New report shows visitor spending supports 252,000 jobs nationwide
A new National Park Service (NPS) report shows that 193,914 visitors in 2011 spent $9,218,000 in Bandelier National Monument and in communities near the park.
That spending supported 139 jobs in the local area.
“Bandelier National Monument is a wonderful place to relax, get exercise and learn about America’s story,” park superintendent Jason Lott said. “And the people in our nearby communities are invested in the park. Whether they visit the park, own or work at a business that serves local or long distance visitors or provides services for the park and our employees, there is a positive economic impact on our local and our national economy.”
The peer-reviewed visitor spending analysis was conducted by Yue Cui, Ed Mahoney, and Teresa Herbowicz of Michigan State University for the National Park Service.

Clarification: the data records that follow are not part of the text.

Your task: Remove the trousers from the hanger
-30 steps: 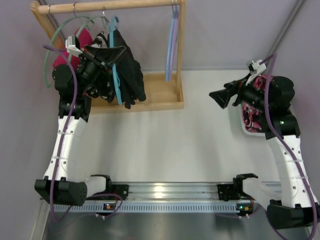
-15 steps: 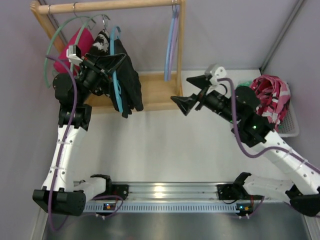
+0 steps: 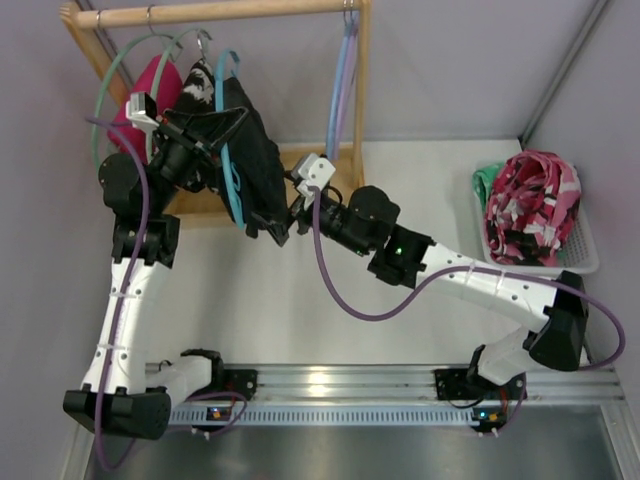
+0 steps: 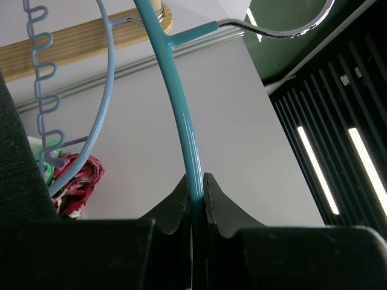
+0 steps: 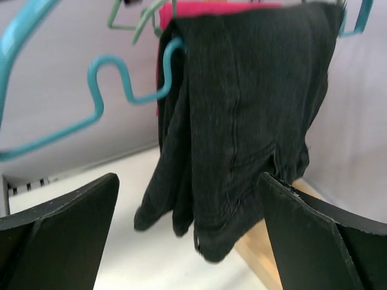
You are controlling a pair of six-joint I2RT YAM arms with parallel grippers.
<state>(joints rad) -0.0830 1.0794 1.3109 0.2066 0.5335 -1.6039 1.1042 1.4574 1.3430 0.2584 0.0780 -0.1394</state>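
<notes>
**Q:** Left gripper [image 4: 195, 186]: what is its state?
**A:** It is pressed together on one arm of the thin teal-blue plastic hanger [image 4: 180, 109]. The pinch sits below the point where the chrome metal hook [image 4: 275, 29] joins the hanger.

**Q:** And the right gripper [image 5: 187, 181]?
**A:** It is spread wide and holds nothing. The plain black fabric trousers [image 5: 242, 109] appear framed between its two fingers. From above, its tips lie just beside the garment's lower edge, but contact cannot be told.

**Q:** Where are the trousers?
**A:** They are draped over the hanger, and their bunched ends dangle over the rack's wooden base [image 3: 310, 185]. The hook is up by the light wooden rail [image 3: 220, 12], but whether it rests on the rail cannot be told.

**Q:** What surrounds them?
**A:** To the left along the rail are a black-and-white patterned garment [image 3: 200, 85], a magenta garment [image 3: 150, 85] and mint-green hangers [image 3: 110, 90]. Pale lilac-blue hangers [image 3: 343, 70] hang at the rail's right end. Well apart, at the right edge of the white table [image 3: 400, 330], a white basket [image 3: 585, 250] holds red-and-pink patterned cloth [image 3: 530, 200].
</notes>
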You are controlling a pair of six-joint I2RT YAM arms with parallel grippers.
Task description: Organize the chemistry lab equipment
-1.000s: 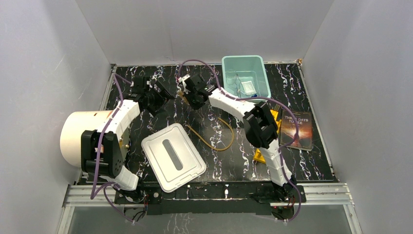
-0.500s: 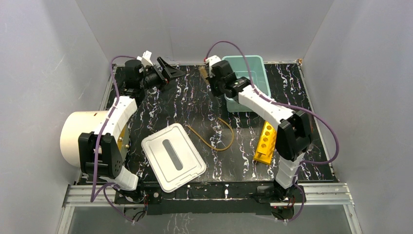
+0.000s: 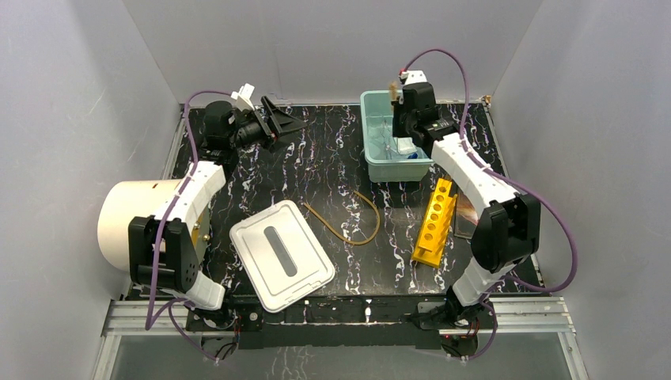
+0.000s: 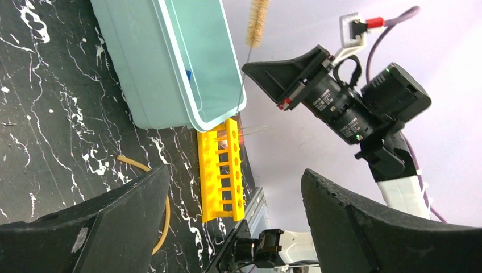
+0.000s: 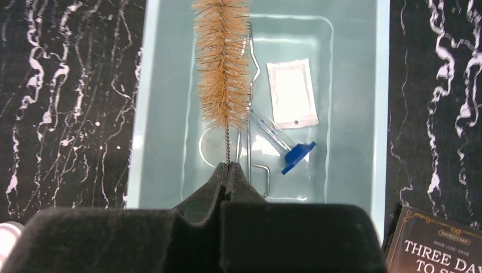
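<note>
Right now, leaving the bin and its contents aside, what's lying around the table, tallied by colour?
Yellow, test-tube rack: 1
White, lid: 1
Amber, tubing loop: 1
Cream, cylinder: 1
Dark, book: 1
Total: 5

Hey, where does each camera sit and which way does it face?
Top external: fixed above, behind the bases, looking down on the table; both arms show.
Left wrist: on the left arm, looking sideways at the bin, rack and right arm; open jaws frame the bottom.
Right wrist: over the bin, looking straight down; shut jaws pinch the brush.
Shared: bin and brush, all three.
</note>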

The report shows $13 billion of direct spending by 279 million national park visitors. The spending occurred in communities within 60 miles of a national park and supported 252,000 jobs, most of which are also in the communities near national parks. The visitor spending had a $30 billion impact on the entire U.S. economy.
Superintendent Lott commented that every community near Los Alamos, Espanola, Santa Fe and Albuquerque benefit from tourism to the monument.
“Although you may be hearing bad news about budgets and how they are affecting parks, don’t be discouraged! Visit us anyway and bring your family and friends along, too, he said. “Buy a Bandelier Annual Pass or America the Beautiful Pass. Your visits help our staff to continue doing the good work of protecting and helping you to understand the cultural sites of Frijoles Canyon, as well as our backcountry trails and Tsankawi along N.M.4.”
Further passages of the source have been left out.